Learn R Programming

fpca (version 0.2-1)

fpca.mle: Restricted MLE of Functional Principal Components

Description

A function to obtain restricted MLE of functional principal components by Newton-Raphson algorithm for (sparsely and irregularly observed) longitudinal data (Peng and Paul, 2009). Subjects with only one measurement will be automatically excluded by 'fpca.mle'. Acknowledgements: The code for EM (as initial estimate) is provided by Professor G. James in USC (with slight modifications).

Usage

fpca.mle(data.m, M.set,r.set, ini.method="EM", basis.method="bs", sl.v=rep(0.5,10), max.step=50, grid.l=seq(0,1,0.01), grids=seq(0,1,0.002))

Arguments

data.m
Matrix with three columns. Each row corresponds to one measurement for one subject. Column One: subject ID (numeric or string); Column 2: measurement (numeric); Column 3: corresponding measurement time (numeric); Missing values are not allowed.
M.set
numeric vector with integer values (>=4). Its elements M denote the number of basis functions used in the model for representing the eigenfunctions.
r.set
numeric vector with integer values (>=1).
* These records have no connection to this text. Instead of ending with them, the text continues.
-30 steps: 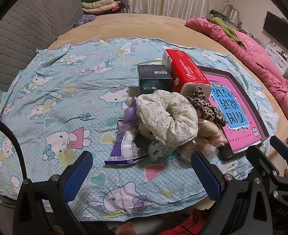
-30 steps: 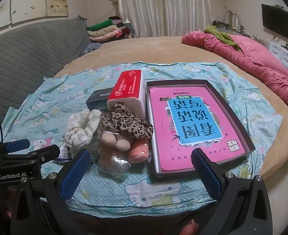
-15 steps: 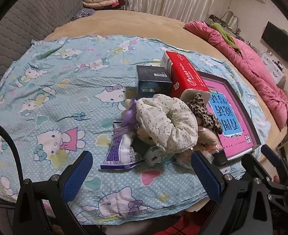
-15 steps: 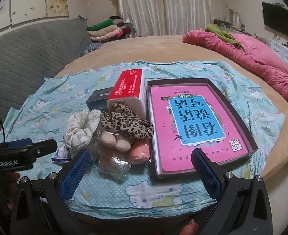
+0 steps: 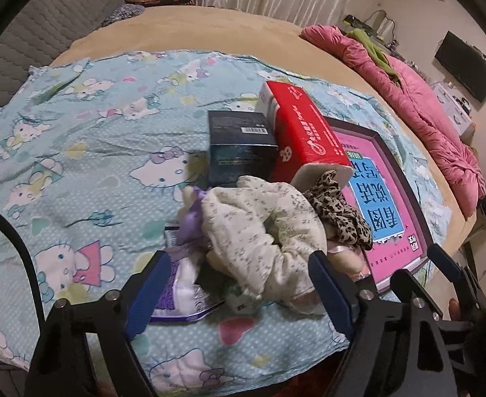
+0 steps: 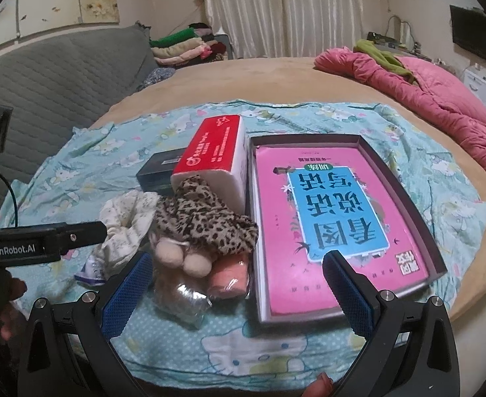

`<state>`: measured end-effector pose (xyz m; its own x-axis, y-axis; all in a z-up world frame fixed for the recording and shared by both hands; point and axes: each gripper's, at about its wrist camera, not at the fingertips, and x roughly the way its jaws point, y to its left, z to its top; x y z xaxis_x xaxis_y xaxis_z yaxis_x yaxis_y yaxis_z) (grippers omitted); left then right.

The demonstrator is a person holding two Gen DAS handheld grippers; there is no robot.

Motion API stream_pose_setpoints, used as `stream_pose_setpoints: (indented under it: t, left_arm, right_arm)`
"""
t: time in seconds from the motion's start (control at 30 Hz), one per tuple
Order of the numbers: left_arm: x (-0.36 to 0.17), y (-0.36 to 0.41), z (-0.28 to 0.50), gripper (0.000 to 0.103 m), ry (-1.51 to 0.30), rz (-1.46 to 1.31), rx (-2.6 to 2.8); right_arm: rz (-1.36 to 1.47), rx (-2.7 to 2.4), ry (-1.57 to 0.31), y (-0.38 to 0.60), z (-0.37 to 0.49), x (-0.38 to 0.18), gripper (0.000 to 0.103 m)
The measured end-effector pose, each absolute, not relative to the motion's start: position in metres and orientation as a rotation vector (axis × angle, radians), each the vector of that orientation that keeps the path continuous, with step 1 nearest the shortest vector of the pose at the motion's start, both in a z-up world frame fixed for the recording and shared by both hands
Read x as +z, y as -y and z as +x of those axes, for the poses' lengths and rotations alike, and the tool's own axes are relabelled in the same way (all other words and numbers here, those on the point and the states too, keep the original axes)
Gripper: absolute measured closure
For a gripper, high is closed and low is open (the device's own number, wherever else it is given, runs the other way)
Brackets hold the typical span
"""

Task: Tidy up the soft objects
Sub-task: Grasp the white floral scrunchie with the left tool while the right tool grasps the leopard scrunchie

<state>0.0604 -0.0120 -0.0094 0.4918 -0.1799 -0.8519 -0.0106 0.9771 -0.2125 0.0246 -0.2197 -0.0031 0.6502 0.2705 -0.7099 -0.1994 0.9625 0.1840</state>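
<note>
Cream fabric with tiny flowers, a big scrunchie (image 5: 262, 231), lies on top of the soft pile on the blue cartoon sheet (image 5: 87, 139). My left gripper (image 5: 239, 294) is closing now, its blue pads on both sides of this scrunchie, not yet pressing it. Just beside the scrunchie is a leopard scrunchie (image 6: 206, 221), leaning against the red tissue pack (image 6: 213, 152). My right gripper (image 6: 236, 294) hangs open above the pink pompoms (image 6: 180, 258) and the book tray (image 6: 418, 211), holding nothing.
</note>
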Motion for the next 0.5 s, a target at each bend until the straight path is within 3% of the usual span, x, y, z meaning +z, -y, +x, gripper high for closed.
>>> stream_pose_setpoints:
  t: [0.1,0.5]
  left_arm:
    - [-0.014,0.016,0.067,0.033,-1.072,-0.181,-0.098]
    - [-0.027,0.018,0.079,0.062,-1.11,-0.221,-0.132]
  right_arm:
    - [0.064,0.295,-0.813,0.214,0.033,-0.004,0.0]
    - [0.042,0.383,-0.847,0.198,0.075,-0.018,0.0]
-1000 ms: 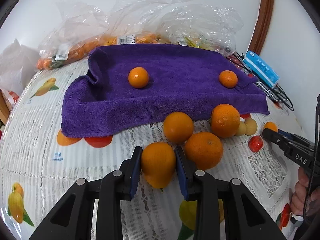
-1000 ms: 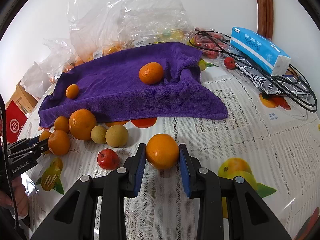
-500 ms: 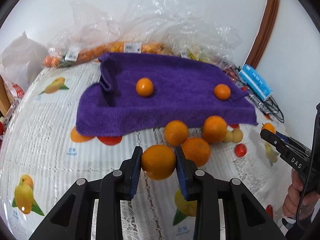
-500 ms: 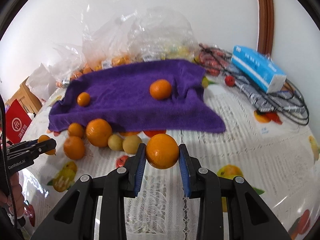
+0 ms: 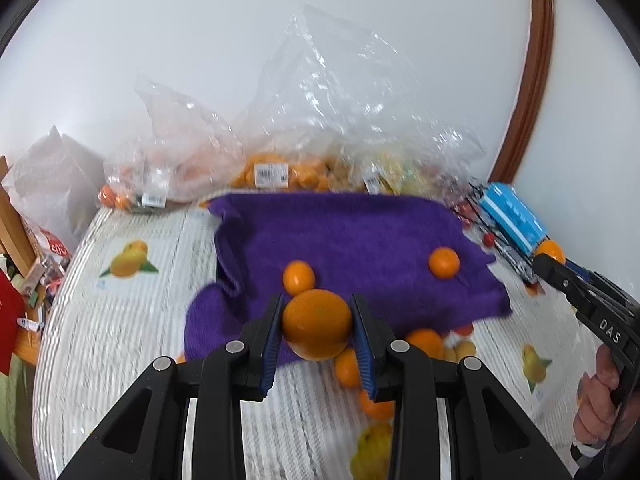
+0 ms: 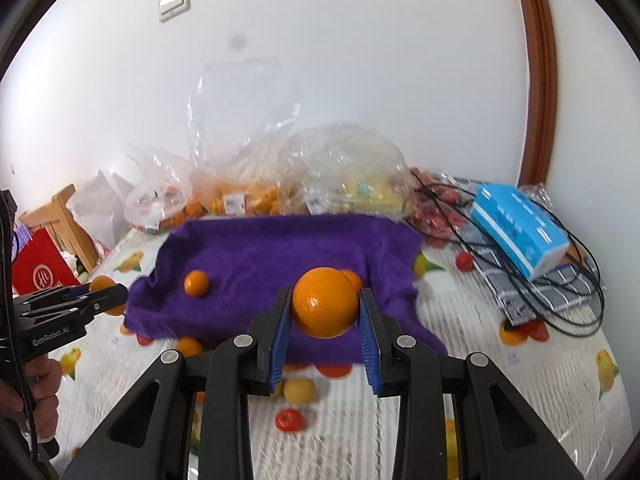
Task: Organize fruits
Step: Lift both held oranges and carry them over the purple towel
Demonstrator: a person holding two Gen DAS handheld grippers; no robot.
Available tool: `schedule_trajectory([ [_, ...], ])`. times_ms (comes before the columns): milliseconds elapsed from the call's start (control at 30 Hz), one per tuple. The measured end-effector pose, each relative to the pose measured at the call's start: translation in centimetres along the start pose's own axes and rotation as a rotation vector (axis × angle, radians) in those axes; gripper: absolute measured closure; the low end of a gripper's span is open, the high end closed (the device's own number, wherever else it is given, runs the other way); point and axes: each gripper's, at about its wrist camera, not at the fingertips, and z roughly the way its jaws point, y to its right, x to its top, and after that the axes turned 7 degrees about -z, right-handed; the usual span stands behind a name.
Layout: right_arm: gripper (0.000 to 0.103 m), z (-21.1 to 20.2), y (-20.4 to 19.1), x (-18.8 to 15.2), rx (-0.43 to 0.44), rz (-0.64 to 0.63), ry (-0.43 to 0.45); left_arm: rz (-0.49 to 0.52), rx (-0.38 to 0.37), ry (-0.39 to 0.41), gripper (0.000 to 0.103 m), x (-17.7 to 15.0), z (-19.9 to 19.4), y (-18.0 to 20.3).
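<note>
So both claws are loaded right now. The left claw [image 5: 317, 330] is clamped on an orange [image 5: 317, 324] and the right claw [image 6: 325, 314] is pinching its own orange [image 6: 325, 308], both up off the counter [image 6: 500, 360], hanging over the near edge of the purple towel [image 5: 360, 248].

What I'd worry about: round, smooth fruit held only at its two sides. Any wobble or quick swing and it could squirt out and roll, probably off the towel into the loose fruit below.

Going left to right from the left claw: a small tangerine [image 5: 298, 277] sits on the towel just past its tips, right where I'd guess a drop would go, so it could get knocked. Further right another tangerine [image 5: 443, 262] sits well clear. Below and right of the claw, a cluster of loose oranges [image 5: 425, 343] lies on the counter at the towel's edge.

From the right claw: a yellowish fruit [image 6: 300, 390] and a red one [image 6: 289, 419] lie under it, with a blue box [image 6: 520, 236] and cables [image 6: 576, 280] off to its right. Plastic bags [image 6: 248, 184] crowd the back edge, so overshooting isn't great either.
</note>
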Motion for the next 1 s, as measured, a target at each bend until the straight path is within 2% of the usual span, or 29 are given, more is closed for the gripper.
schedule_trajectory([
  [467, 0.071, 5.5, 0.3, 3.2, 0.049, 0.021, 0.019, -0.004, 0.011, 0.036, 0.072, 3.3, 5.4, 0.6],
  [600, 0.071, 7.5, 0.6, 2.3, 0.070, 0.038, 0.001, -0.009, 0.003, 0.033, 0.072, 2.9, 7.1, 0.3],
  [700, 0.071, 8.9, 0.8, 1.4, 0.062, 0.029, -0.038, -0.014, 0.027, 0.023, 0.072, 2.1, 8.0, -0.2],
  [1000, 0.071, 9.7, 0.7, 0.6, 0.045, 0.008, -0.057, -0.078, 0.034, 0.008, 0.072, 1.8, 9.1, -1.9],
])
Its elements r denote the dimension of the process (number of nonzero eigenvalues) used in the model.
ini.method
string. It specifies the initial method for Newton. Its value is either "EM" (default): EM algorithm by James et al. 2002; or "loc": the local linear method by Yao et al. 2005.
basis.method
string. It specifies the basis functions. Its value is either "bs" (default): cubic B-splines with equally spaced knots; or "ns": truncated basis cubic splines with equally spaced knots. Given basis.method, each combination of M and r specifies a model.
sl.v
numeric vector. An ordinary Newton step has length 1 which could be too large in the initial few steps. This vector specifies the step length for the first K steps, where K is the length of sl.v. If K >= max.step (see below), then sl.v will be truncated at max.step. If K < max.step, then the steps after the K-th step will have length 1. The default value of sl.v sets the first 10 steps of Newton to be of length 0.5.
max.step
integer. It is the maximum number of iterations Newton will run. Newton will be terminated if max.step number of iterations has been achieved even if it has not converged.
grid.l
numeric vector ranging from 0 to 1. This specifies the grid used by the local linear method (when "loc" is the initial method). Note that, due to the "sm" package used for fitting "loc", this grid can not be too dense; the default is grid.l=seq(0,1,0.01).
grids
numeric vector ranging from 0 to 1. This specifies the grid used by EM (when EM is the initial method) and Newton. Note that, for both grid.l and grids, the denser the grid is, the more computation is needed.

Value

A list with eight components
selected_model
table. the selected M (number of basis functions) and r (dimension of the process).
eigenfunctions
numeric matrix. The estimated eigenfunctions under the selected model, evaluated at "grid" (see below). dimension: r.select by grid_length
eigenvalues
numeric vector. The estimated eigenvalues under the selected model.
error_var
numeric value. The estimated error variance under the selected model.
fitted_mean
numeric vector. The estimated mean curve (by local linear fitting) evaluated at "grid".
grid
numeric vector ranging from L1 and L2. This is the grid of time points rescaled to fit the actual time domain of the data, where L1 is the earliest time point, and L2 is the latest time point in the data.
cv_scores
numeric matrix. Approximate cv score for each combination of M and r.
converge
numeric matrix. Indicates the convergence of Newton for each combination of M and r. If an entry is less than 1e-3, it indicates that Newton converged under the corresponding model; otherwise it has not converged.

Details

'fpca.mle' uses the Newton-Raphson algorithm on a Stiefel manifold to obtain the restricted maximum likelihood estimator of the functional principal components from longitudinal data. It also performs model selection over (M and r) based on an approximate leave-one-curve-out cross-validation score.

References

Peng, J. and Paul, D. (2009). A geometric approach to maximum likelihood estimation of the functional principal components from sparse longitudinal data. Journal of Computational and Graphical Statistics. December 1, 2009, 18(4): 995-1015

James, G. M., Hastie, T. J. and Sugar, C. A. (2000) Principal component models for sparse functional data. Biometrika, 87, 587-602.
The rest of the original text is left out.